Seguramente conoceis la obra de nuestro Padre Jesús Espeja, donde habla de Jesús el poeta, la poesía de Jesús. Jesús trabaja su discurso no menos en el plano estético que en el plano de lo verdadero, de lo cierto.

Entonces hay límites; el concepto difícilmente capta lo histórico, lo circunsatncial, lo simbólico, lo afectivo, lo idiosincrático, o tal vez lo capta pero de un modo radicalmente distinto, que cambia las coordenadas del uso del lenguaje.

Desafíos para el concepto. Mira, el concepto tiene desafíos como estos: a ver cómo vamos atratar lo simbólico, qué es un símbolo. De las críticas serias que se le hacen a la Suma Teológica es que el papel del símbolo es nulo, el lenguaje simbólico.

Para Santo Tomás, el lenguaje abierto, claro, conceptual es el que vale; el lenguaje indirecto, lo probable, lo gradual, lo caótico, lo subjetivo. Osea, el concepto no es que esté mal, las tablas de verdad aquellas de mis tiempos y los silogismos de Aristóteles están muy bien, pero que ahí no tienes atrapada la realidad, hay demasiado que se sale de eso.

Entonces ¿qué nos toca? A ver, tocar el edificio de la lógica clásica resulta muy difcil en nuestra Iglesia Católica, por los vínculos serios que tiene con el enunciado de la fe, el dogma, con la definición de pecado, la Teología Moral, y con la estructura jurídica de la Iglesia, el Derecho Canónico.
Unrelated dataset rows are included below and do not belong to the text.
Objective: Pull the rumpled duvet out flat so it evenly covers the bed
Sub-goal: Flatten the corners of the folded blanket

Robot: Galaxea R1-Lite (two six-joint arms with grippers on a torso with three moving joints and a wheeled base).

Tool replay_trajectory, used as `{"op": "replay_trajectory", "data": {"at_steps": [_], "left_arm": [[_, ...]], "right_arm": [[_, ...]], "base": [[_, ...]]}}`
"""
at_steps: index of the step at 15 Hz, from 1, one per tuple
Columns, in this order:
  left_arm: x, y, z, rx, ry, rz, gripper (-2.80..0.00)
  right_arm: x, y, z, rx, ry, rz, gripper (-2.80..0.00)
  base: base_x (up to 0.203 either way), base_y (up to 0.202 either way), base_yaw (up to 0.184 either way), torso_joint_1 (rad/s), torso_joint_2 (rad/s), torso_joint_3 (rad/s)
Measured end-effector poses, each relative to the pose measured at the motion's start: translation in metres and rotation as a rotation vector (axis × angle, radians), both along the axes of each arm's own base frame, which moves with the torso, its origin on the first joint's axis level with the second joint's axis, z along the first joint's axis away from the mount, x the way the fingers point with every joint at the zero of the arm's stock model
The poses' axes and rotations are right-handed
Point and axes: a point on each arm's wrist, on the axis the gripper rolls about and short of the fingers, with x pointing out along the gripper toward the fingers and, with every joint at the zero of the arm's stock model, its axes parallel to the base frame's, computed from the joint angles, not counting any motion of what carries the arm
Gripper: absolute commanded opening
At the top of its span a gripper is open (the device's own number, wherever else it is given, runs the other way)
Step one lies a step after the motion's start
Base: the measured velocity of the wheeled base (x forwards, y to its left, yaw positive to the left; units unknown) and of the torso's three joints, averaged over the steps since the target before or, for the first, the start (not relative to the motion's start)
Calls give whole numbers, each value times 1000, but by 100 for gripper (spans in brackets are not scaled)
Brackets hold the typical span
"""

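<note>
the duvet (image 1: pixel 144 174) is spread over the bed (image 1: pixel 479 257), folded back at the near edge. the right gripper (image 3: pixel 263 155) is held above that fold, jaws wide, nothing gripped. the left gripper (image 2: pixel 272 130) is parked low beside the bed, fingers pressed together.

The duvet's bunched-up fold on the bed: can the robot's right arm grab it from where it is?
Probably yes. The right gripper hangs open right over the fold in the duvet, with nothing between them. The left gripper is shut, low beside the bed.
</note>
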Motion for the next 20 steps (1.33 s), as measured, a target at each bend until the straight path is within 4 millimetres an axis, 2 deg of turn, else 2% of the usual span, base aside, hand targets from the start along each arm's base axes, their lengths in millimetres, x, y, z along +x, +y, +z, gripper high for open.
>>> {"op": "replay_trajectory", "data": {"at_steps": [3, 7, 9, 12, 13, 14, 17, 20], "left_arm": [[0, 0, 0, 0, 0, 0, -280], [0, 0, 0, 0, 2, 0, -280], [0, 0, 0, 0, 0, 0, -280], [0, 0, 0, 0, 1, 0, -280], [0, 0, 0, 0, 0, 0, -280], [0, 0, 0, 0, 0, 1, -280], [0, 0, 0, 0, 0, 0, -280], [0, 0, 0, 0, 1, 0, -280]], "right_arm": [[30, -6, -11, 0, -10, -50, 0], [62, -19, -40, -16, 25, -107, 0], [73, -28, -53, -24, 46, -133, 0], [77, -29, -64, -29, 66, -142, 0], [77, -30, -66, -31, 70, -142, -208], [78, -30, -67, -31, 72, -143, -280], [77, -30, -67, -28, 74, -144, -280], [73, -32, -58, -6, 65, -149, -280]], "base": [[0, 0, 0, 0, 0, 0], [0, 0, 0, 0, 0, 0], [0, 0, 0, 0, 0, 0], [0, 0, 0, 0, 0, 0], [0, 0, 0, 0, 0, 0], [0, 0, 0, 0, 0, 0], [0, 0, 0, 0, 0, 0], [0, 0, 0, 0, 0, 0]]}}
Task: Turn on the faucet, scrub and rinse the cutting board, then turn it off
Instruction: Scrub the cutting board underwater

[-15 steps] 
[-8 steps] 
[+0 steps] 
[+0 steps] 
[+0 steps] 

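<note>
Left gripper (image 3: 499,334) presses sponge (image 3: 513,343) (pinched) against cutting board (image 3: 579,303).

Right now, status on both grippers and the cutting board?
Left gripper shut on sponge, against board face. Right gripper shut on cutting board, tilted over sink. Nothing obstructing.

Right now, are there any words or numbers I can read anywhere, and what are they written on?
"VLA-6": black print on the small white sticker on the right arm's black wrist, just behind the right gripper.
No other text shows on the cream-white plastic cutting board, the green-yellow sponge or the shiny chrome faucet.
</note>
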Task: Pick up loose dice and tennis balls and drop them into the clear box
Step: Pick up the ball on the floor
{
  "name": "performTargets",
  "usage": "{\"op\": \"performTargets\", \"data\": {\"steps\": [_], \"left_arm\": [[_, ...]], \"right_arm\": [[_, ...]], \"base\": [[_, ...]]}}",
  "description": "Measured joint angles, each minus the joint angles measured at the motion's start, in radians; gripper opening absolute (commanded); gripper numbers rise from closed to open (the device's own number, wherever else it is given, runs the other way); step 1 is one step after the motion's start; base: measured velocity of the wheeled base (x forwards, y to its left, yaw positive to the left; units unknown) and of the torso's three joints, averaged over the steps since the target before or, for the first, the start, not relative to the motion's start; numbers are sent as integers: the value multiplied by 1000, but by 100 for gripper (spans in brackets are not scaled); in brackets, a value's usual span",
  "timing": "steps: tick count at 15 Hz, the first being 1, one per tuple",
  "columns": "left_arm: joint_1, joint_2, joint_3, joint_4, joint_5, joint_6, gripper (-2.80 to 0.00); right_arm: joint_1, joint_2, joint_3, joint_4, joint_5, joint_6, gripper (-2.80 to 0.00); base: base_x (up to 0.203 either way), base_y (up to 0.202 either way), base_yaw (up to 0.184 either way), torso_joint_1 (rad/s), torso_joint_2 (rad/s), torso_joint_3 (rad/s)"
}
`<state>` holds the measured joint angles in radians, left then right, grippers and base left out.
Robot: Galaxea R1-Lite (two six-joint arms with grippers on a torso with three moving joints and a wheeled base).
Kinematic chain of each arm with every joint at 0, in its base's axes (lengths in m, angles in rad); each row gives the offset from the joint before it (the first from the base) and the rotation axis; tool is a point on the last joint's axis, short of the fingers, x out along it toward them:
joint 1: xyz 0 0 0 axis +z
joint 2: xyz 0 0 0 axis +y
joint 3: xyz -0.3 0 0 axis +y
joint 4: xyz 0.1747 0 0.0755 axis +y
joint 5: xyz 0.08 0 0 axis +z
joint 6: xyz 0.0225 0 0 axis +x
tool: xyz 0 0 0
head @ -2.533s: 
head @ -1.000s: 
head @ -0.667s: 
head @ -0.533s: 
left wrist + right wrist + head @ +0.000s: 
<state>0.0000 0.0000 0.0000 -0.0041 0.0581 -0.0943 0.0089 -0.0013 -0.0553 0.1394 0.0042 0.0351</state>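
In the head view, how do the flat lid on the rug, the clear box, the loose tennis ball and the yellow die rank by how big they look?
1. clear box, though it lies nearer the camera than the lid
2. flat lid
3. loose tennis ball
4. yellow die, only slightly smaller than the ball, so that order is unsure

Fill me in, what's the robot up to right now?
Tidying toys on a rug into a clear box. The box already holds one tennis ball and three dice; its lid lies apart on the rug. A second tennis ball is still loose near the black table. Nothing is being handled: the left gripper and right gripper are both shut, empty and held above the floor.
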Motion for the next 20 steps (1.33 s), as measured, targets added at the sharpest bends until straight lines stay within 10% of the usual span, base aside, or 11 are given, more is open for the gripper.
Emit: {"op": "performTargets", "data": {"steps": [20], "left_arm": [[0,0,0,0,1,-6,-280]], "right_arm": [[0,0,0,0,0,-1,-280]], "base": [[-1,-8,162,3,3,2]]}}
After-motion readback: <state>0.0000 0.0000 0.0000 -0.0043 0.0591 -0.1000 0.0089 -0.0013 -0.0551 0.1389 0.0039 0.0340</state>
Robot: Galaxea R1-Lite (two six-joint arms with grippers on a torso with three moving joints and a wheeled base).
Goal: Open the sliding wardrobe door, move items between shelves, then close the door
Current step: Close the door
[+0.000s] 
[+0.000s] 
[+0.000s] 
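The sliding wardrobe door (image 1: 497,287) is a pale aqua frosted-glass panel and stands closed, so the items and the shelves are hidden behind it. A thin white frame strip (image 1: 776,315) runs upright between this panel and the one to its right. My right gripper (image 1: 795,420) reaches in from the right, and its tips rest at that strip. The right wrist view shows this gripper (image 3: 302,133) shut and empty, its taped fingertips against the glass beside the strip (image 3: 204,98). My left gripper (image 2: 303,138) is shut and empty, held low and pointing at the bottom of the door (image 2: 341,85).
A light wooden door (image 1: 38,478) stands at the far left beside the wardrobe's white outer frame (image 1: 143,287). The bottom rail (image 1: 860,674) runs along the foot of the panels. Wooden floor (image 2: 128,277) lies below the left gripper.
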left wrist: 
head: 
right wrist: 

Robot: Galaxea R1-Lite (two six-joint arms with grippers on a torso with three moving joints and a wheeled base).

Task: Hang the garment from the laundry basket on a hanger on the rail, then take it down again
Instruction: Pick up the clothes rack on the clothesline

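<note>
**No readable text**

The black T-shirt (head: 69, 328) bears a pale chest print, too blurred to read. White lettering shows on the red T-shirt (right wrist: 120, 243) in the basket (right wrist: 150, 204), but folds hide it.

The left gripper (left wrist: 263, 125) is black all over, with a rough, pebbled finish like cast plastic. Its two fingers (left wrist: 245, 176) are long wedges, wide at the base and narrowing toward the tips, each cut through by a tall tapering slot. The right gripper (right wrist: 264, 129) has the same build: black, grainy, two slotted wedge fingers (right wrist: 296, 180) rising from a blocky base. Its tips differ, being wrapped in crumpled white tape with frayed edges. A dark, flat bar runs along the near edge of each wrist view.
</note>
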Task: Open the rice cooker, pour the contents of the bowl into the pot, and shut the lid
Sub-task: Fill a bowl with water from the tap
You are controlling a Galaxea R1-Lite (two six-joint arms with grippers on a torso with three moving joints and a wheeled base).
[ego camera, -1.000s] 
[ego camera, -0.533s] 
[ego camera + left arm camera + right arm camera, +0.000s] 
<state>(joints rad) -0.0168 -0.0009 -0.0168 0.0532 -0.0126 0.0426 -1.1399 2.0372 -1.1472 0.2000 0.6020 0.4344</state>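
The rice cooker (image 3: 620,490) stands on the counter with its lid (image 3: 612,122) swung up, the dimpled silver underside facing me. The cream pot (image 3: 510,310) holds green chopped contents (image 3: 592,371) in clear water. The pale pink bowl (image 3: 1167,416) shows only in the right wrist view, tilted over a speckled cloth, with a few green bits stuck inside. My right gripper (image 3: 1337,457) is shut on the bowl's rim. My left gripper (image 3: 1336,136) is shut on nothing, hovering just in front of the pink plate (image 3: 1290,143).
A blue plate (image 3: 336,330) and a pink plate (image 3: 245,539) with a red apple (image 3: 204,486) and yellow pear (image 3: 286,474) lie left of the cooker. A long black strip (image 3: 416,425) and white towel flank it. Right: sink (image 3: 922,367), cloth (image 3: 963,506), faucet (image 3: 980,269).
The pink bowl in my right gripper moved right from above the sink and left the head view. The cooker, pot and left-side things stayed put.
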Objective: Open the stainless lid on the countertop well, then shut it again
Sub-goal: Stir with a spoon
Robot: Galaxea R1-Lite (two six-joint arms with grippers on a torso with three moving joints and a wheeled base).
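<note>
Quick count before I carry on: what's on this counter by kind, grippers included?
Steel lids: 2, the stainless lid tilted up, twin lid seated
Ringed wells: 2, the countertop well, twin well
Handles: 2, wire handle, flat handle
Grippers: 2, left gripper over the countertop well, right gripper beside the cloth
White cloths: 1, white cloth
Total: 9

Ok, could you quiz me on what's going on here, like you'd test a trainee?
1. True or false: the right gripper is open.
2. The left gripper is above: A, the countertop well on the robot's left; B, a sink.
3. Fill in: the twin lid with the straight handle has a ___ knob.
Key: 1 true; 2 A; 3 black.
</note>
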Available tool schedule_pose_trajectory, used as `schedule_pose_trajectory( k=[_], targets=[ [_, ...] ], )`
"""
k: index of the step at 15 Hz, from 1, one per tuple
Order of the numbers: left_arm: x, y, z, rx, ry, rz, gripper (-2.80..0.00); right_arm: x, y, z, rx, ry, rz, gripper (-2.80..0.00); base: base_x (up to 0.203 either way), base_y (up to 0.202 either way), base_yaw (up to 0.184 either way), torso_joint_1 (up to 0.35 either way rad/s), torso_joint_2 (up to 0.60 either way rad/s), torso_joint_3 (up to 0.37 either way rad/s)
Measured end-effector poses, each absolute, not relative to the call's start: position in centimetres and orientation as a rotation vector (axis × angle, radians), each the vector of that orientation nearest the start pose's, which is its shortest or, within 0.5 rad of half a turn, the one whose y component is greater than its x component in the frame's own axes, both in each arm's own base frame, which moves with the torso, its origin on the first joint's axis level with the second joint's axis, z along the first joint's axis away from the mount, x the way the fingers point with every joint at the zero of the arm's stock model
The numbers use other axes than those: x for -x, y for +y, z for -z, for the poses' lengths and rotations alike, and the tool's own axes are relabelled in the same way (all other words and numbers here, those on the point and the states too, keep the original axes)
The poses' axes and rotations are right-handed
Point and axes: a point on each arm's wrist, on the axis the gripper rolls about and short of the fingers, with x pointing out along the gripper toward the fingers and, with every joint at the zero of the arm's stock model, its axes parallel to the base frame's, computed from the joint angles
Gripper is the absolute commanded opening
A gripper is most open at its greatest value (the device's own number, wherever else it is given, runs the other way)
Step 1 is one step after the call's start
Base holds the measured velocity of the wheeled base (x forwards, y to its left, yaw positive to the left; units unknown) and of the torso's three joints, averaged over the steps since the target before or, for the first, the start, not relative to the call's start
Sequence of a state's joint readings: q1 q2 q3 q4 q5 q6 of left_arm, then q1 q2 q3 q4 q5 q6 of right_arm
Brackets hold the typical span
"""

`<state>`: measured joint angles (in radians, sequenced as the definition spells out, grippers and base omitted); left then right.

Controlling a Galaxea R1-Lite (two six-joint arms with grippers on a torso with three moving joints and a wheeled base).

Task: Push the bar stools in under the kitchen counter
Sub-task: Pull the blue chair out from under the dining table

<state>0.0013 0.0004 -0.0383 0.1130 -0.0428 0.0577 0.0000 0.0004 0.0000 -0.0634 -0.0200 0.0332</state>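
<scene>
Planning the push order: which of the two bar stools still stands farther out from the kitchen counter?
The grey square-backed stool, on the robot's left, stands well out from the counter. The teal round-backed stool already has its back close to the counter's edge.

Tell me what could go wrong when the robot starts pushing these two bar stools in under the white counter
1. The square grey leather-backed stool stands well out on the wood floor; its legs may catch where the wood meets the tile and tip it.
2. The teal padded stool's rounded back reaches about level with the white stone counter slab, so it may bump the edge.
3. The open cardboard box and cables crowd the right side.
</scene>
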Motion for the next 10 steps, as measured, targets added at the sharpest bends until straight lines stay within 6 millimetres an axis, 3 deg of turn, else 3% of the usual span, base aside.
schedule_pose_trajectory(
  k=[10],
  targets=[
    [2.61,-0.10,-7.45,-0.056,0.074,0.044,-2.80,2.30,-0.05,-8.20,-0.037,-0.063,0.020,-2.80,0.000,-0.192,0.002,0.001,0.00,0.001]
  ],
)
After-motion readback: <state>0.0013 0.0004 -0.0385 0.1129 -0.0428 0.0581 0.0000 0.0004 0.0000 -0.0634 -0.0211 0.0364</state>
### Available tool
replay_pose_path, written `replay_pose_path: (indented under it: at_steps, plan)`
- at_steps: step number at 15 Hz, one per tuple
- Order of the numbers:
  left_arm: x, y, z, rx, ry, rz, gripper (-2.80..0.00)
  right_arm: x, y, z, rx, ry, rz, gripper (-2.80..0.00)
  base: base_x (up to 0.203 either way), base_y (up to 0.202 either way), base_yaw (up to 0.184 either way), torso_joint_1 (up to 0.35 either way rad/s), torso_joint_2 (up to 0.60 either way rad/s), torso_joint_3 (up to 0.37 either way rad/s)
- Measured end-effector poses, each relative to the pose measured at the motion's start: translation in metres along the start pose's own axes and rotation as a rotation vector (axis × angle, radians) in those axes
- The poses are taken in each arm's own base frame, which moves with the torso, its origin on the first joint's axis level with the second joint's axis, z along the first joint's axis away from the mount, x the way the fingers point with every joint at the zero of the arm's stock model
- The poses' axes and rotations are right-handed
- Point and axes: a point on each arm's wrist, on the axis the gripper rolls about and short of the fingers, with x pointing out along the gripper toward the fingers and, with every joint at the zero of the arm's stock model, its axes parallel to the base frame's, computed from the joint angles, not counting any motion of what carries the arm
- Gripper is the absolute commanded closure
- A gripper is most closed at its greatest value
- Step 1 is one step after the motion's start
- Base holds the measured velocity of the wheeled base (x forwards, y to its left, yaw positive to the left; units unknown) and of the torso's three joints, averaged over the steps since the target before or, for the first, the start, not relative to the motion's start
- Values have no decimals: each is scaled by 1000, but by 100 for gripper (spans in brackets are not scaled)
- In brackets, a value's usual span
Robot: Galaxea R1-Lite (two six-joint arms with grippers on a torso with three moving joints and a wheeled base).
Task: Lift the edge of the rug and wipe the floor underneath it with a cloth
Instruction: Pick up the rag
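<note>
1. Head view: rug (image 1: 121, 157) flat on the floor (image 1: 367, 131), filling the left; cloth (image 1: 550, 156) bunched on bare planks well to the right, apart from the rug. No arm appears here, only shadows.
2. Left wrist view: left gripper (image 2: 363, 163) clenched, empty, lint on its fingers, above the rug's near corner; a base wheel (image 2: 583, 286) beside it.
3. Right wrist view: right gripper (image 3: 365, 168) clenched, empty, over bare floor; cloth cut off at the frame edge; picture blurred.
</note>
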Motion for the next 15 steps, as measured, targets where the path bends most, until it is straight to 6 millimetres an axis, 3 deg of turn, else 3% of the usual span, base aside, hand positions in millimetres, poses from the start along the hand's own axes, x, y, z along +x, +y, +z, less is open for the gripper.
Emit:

Entonces es bien difícil tocar, ese es casi la niña de los ojos de la Iglesia Católica, la armazón conceptual, porque ahí es donde se siente que reside la verdad. Mientras nosotros tengamos esa idea de que la verdad reside en ese armazón conceptual, es muy difícil que se dé un paso en alguna otra dirección.

Y sin embargo, pues, resulta necesario, resulta indispensable para incorporar otros elementos en la Iglesia, como por ejemplo, lo narrativo, lo lúdico, lo estético, lo poético. Lo lúdico ¿dónde entra? ¡Parte del problema es ese, que lo lúdico no entra! Y entonces ¿qué pasa? Que lo que no entre en la formulación de la fe como nosotros lo hacemos, pues eso la gente lo buscará en otra parte.

Entonces ahí perdemos el mundo del arte, el mundo del entretenimiento; ahí perdemos una cantidad de mundos que seguramente no teníamos que haber perdido.

Bueno, es interesante, son unas pinceladas, sobre esto hay mucho más que decir, pero son unas pincelada que nos ayudan a descubrir un límite de Occidente, en este caso, sobre conceptos y silogismos, que es lo que tiene que ver con el "logos".

Luego, en nuestra siguiente sesión, vamos a hablar de lo mismo pero relacionado con el tema de los vicios y con el tema de la definición de pecado.